Ils connaissent notre logiciel libre sous l’expression « open source », terme qui a été conçu pour ne pas suggérer l’idée de liberté. De la même façon, ils pensent que notre système GNU [signifiant GNU is not Unix, NDLR] s’appelait Linux et a été développé par Linus Torvalds, qui n’est pas pour cette liberté.
Le « libre » va-t-il devenir une alternative aux grands éditeurs qui préservent jalousement leur code ?
Je ne connais pas l’avenir. Il dépend de vous tous. Si tu exiges la liberté et si tu luttes pour elle, nous pouvons construire ensemble un futur libre. Si tu penses commodité à court terme, tu seras victime de la colonisation numérique.
« La loi Hadopi nuit à l’égalité »
Vous avez sûrement suivi de près la « saga » Hadopi. Quel est votre avis sur le sujet ?
La Hadopi interdit la fraternité en attaquant la liberté. Elle nuit aussi à l’égalité, parce qu’une poignée d’organisations auront le pouvoir de dénoncer quelqu’un selon cette loi. Elle reflète donc la haine de Nicolas Sarkozy envers les droits de l’homme. Il a choisi de servir les entreprises du divertissement dans leur guerre globale contre la fraternité.
Quel peut être le modèle pour financer les artistes aujourd’hui ?

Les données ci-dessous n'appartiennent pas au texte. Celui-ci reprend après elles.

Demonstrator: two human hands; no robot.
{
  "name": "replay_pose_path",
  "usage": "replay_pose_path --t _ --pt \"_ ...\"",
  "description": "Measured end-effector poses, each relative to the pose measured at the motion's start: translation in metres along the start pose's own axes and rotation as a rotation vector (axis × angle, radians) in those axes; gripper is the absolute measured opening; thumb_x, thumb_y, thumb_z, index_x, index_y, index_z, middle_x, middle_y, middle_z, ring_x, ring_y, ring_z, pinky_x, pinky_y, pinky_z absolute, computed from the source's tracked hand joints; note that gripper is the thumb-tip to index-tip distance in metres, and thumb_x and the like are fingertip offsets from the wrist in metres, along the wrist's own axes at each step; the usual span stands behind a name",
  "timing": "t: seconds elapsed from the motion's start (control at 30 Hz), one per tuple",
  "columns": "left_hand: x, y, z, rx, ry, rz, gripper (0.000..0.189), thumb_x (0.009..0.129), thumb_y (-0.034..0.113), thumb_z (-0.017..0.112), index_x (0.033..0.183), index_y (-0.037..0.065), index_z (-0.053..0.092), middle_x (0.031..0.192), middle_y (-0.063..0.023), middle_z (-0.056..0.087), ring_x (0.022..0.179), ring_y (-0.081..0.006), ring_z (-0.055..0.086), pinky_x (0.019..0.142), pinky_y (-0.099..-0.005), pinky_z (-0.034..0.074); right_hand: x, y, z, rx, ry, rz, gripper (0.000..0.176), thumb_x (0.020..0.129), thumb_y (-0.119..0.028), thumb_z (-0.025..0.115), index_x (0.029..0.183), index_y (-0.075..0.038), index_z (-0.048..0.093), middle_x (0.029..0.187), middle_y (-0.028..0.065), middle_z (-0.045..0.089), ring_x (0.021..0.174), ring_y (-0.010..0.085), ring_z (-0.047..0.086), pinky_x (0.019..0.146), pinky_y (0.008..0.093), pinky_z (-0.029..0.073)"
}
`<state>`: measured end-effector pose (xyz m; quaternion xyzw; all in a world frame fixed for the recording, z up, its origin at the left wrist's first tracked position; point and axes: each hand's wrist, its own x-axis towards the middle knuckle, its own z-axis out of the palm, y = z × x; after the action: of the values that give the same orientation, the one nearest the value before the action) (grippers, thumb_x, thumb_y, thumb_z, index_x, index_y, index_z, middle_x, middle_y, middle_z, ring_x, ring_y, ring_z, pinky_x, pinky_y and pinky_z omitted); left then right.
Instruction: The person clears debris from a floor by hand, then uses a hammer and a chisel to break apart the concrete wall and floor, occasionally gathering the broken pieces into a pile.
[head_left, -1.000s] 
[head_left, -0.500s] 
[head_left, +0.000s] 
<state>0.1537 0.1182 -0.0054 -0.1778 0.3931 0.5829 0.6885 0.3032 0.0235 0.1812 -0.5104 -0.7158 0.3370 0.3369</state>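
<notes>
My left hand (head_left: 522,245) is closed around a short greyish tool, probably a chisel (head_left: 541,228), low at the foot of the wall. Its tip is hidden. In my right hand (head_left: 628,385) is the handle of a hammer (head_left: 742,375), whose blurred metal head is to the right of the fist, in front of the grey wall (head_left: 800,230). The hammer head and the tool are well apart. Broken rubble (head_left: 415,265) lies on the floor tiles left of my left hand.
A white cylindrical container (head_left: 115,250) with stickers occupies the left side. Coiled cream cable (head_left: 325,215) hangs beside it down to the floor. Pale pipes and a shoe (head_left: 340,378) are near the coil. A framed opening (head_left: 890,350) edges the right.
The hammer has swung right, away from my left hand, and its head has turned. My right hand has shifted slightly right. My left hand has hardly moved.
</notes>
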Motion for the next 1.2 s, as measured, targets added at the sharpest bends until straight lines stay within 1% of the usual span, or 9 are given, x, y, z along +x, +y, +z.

Le système actuel, fondé sur le droit d’auteur, ne rétribue pas de façon équitable la plupart des artistes, seulement les stars. Il finance aussi très bien les grandes entreprises. Cela ne justifie pas d’interdire aux gens de coopérer entre eux. Il faut donc remplacer le système.
J’ai proposé deux options. L’une est fondée sur un système de paiements volontaires. Les amateurs d’art aiment financer les artistes, mais avec les moyens actuels c’est peu commode. Je propose donc que chaque individu qui reproduit une œuvre ait un bouton sur lequel il pourra appuyer afin d’envoyer à ses créateurs 1 euro (ou une somme correspondant au pays).
L’autre solution serait un impôt à diviser entre les artistes, et uniquement les artistes, en fonction de leur succès, mais pas de façon linéaire. Je propose que l’argent perçu par chaque artiste augmente moins vite que son succès, l’inverse d’un impôt progressif. Ainsi, chaque star reçoit plus que les autres, mais pas dans les proportions du système actuel. Il pourrait donc financer plus d’artistes que le système qui prévaut en ce moment, avec moins d’argent.
Francis Muguet [un chercheur français, NDLR] a proposé un système qui reprend ce genre d’idées et qui fonctionne selon les relations juridiques actuelles. C’est le mécénat global (mecenat-global.org).
(1) Richard Stallman et la révolution du logiciel libre : Une biographie autorisée, de Richard Stallman, Sam Williams, Christophe Masutti. Editions Eyrolles.